◆ **What is expected**: Every record that follows must be given again exactly.

[Recorded data]

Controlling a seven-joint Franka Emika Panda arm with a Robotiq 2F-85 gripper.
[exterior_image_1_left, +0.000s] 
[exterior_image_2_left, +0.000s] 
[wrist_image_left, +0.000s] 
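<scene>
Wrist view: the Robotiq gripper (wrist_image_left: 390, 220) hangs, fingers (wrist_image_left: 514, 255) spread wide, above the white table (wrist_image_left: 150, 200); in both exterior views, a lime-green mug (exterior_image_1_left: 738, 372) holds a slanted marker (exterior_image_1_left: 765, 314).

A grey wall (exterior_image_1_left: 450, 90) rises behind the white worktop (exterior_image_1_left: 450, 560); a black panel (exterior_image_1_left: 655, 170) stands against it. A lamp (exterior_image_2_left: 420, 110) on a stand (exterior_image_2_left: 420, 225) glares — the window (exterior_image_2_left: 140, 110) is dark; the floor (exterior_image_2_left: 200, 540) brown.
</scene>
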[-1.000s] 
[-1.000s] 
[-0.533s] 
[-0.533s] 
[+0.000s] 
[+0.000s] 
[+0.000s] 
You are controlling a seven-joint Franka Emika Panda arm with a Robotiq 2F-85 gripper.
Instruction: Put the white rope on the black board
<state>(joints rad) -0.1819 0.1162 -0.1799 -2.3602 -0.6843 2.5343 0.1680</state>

◆ **Exercise response**:
Controlling a seven-joint Franka Emika Panda arm with a Robotiq 2F-85 gripper.
[exterior_image_1_left, +0.000s] 
[exterior_image_2_left, +0.000s] 
[wrist_image_left, +0.000s] 
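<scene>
Wrist view: the Robotiq gripper (wrist_image_left: 390, 220) hangs, fingers (wrist_image_left: 514, 255) spread wide, above the white table (wrist_image_left: 150, 200); in both exterior views, a lime-green mug (exterior_image_1_left: 738, 372) holds a slanted marker (exterior_image_1_left: 765, 314).

A grey wall (exterior_image_1_left: 450, 90) rises behind the white worktop (exterior_image_1_left: 450, 560); a black panel (exterior_image_1_left: 655, 170) stands against it. A lamp (exterior_image_2_left: 420, 110) on a stand (exterior_image_2_left: 420, 225) glares — the window (exterior_image_2_left: 140, 110) is dark; the floor (exterior_image_2_left: 200, 540) brown.
</scene>
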[-1.000s] 
[-1.000s] 
[-0.533s] 
[-0.533s] 
[+0.000s] 
[+0.000s] 
[+0.000s] 
You are controlling a seven-joint Franka Emika Panda arm with a Robotiq 2F-85 gripper.
Instruction: Put the white rope on the black board
<state>(joints rad) -0.1819 0.1162 -0.1799 -2.3602 -0.6843 2.5343 0.1680</state>

The answer was written out completely.